Last week I mentioned which metrics DRS used for load balancing VMs across a cluster. Of course the obvious question was when the DRS Deepdive would be posted. I must admit I’m not an expert on this topic as like most of you I always took for granted that it worked out of the box. I can’t remember that there ever was the need to troubleshoot DRS related problems, or better said I don’t think I’ve ever seen an issue which was DRS related.
This article will focus on two primary DRSĀ functions:
- Load balancing VMs due to imbalanced Cluster
- VM Placement when booting
I will not be focusing on Resource Pools at all as I feel that there are already more than enough articles which explain these. The Resource Management Guide also contains a wealth of info on resource pools and this should be your starting place!
Load Balancing
First of all VMware DRS evaluates your cluster every 5 minutes. If there’s an imbalance in load it will reorganize your cluster, with the help of VMotion, to create an evenly balanced cluster again. So how does it detect an imbalanced Cluster? First of all let’s start with a screenshot:

fig 1
There are three major elements here:
- Migration Threshold
- Target host load standard deviation
- Current host load standard deviation
Keep in mind that when you change the “Migration Threshold” the value of the “Target host load standard deviation” will also change. In other words the Migration Threshold dictates how much the cluster can be “imbalanced”. There also appears to be a direct relationship between the amount of hosts in a cluster and the “Target host load standard deviation”. However, I haven’t found any reference to support this observation. (Two host cluster with threshold set to three has a THLSD of 0.2, a three host cluster has a THLSD of 0.163.) As said every 5 minutes DRS will calculate the sum of the resource entitlements of all virtual machines on a single host and divides that number by the capacity of the host:
sum(expected VM loads) / (capacity of host)
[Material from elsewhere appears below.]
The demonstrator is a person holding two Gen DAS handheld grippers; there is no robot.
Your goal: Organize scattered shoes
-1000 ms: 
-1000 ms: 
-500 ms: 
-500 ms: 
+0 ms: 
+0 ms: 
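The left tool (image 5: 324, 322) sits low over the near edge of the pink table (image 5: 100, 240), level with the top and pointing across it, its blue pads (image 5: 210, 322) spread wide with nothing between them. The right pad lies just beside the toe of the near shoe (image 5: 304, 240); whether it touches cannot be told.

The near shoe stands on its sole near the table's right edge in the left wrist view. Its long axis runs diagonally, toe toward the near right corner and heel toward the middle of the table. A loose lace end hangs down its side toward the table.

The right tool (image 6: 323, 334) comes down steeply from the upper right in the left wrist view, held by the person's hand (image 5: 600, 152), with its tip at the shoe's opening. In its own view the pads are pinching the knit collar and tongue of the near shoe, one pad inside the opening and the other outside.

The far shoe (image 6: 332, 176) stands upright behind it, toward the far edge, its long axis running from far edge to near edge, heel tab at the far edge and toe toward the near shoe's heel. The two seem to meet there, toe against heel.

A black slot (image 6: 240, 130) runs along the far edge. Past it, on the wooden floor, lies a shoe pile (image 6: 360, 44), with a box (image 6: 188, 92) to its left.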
The result of all hosts will then be used to compute an average and the standard deviation. (Which effectively is the “Current host load standard deviation” you see in the screenshot(fig1).) I’m not going to explain what a standard deviation is as it’s explained extensively on Wiki.
If the environment is imbalanced and the Current host load standard deviation exceeds the value of the “Target host load standard deviation” DRS will either recommend migrations or perform migrations depending on the chosen setting.
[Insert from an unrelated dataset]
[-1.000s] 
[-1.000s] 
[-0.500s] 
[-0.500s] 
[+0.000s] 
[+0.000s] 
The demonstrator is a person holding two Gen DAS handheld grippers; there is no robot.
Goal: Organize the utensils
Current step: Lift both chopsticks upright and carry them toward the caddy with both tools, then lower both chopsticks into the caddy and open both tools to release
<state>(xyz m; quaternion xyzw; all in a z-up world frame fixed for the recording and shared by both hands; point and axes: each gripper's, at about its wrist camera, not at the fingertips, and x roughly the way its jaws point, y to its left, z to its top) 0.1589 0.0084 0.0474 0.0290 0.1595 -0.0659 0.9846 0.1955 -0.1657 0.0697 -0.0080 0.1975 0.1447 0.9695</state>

The question left is how does DRS decide which VM or set of VMs it will VMotion…
The following procedure is used to form a set of recommendations to correct the imbalanced cluster:
While (load imbalance metric > threshold) {
move = GetBestMove();
If no good migration is found:
stop;
Else:
Add move to the list of recommendations;
Update cluster to the state after the move is added;
}
Step by step in plain English:
While the cluster is imbalanced (Current host load standard deviation > Target host load standard deviation) select a VM to migrate based on specific criteria and simulate a move and recompute the “Current host load standard deviation” and add to the migration recommendation list. If the cluster is still imbalanced(Current host load standard deviation > Target host load standard deviation) repeat procedure.
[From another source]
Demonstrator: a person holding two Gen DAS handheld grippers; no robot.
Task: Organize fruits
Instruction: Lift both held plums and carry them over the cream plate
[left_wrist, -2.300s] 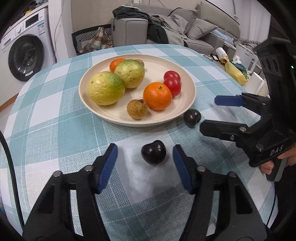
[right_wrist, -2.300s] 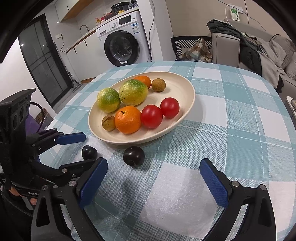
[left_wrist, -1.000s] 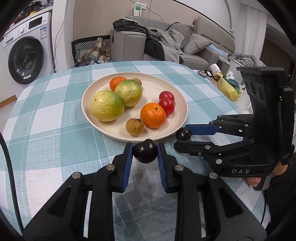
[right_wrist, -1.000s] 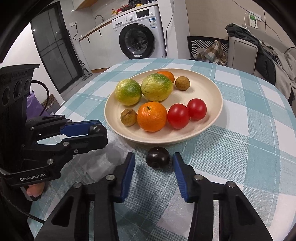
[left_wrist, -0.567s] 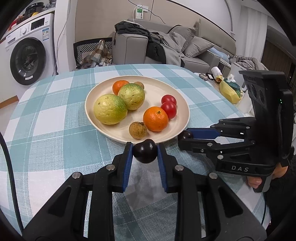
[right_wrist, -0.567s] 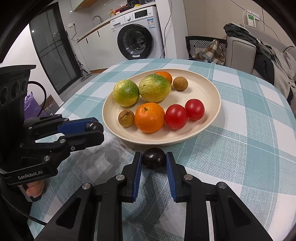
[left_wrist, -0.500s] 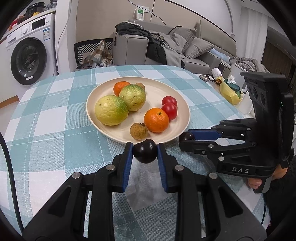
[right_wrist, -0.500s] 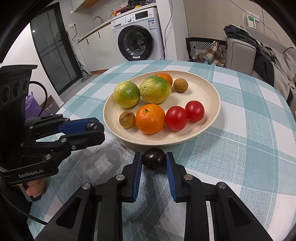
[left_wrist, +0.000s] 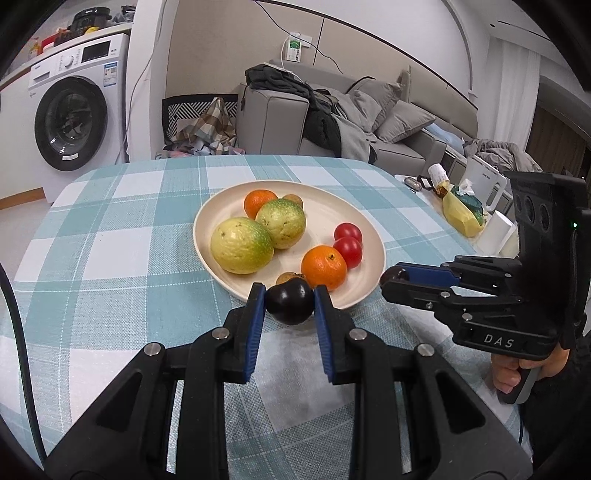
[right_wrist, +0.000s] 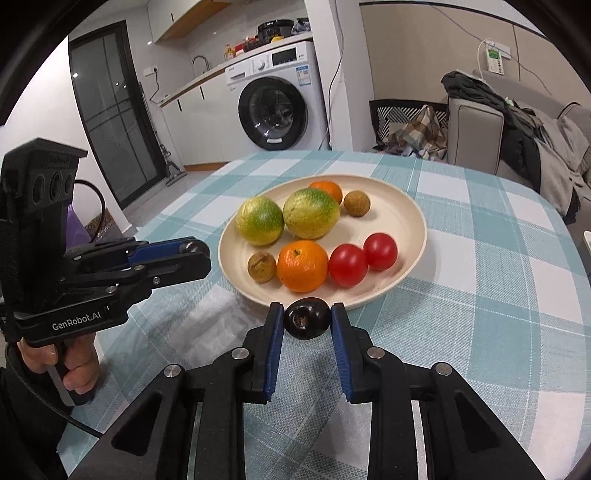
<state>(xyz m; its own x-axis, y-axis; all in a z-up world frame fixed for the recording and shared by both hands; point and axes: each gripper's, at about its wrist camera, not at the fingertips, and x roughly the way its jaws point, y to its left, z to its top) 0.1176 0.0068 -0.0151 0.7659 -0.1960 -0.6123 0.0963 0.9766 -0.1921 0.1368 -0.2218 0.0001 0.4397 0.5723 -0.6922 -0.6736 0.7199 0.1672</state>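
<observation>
My left gripper (left_wrist: 290, 305) is shut on a dark purple fruit (left_wrist: 289, 300), held above the near rim of the cream plate (left_wrist: 369, 225). My right gripper (right_wrist: 307, 319) is shut on a second dark purple fruit (right_wrist: 307, 319), just short of the plate's near rim (right_wrist: 413, 214). The plate holds two yellow-green fruits (left_wrist: 242, 250), two oranges (left_wrist: 324, 266), two red tomatoes (left_wrist: 348, 240) and two small brown fruits (right_wrist: 261, 266). The right gripper also shows at the right in the left wrist view (left_wrist: 392, 279); the left gripper shows at the left in the right wrist view (right_wrist: 195, 251).
The plate stands on a round table with a teal and white checked cloth (left_wrist: 110, 258). Beyond it are a washing machine (left_wrist: 70, 110), a grey sofa (left_wrist: 332, 122) with clothes, and a side table with a yellow bag (left_wrist: 461, 214).
Both grippers closed on the two dark fruits that lay on the cloth and lifted them. In the last half second both rose and edged nearer the plate's rim.
</observation>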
Now how does DRS select the best VM to move? DRS uses the following procedure:
GetBestMove() {
For each VM v:
For each host h that is not Source Host:
If h is lightly loaded compared to Source Host:
If Cost Benefit and Risk Analysis accepted
simulate move v to h
measure new cluster-wide load imbalance metric as g
Return move v that gives least cluster-wide imbalance g.
}
Again in plain English:
For each VM check if a VMotion to each of the hosts which are less utilized than source host would result in a less imbalanced cluster and meets the Cost Benefit and Risk Analysis criteria. Compare the outcome of all tried combinations(VM<->Host) and return the VMotion that results in the least cluster imbalance.
This should result in a migration which gives the most improvement in terms of cluster balance, in other words: most bang for the buck! This is the reason why usually the larger VMs are moved as they will most likely decrease “Current host load standard deviation” the most. If it’s not enough to balance the cluster within the given threshold the “GetBestMove” gets executed again by the procedure which is used to form a set of recommendations.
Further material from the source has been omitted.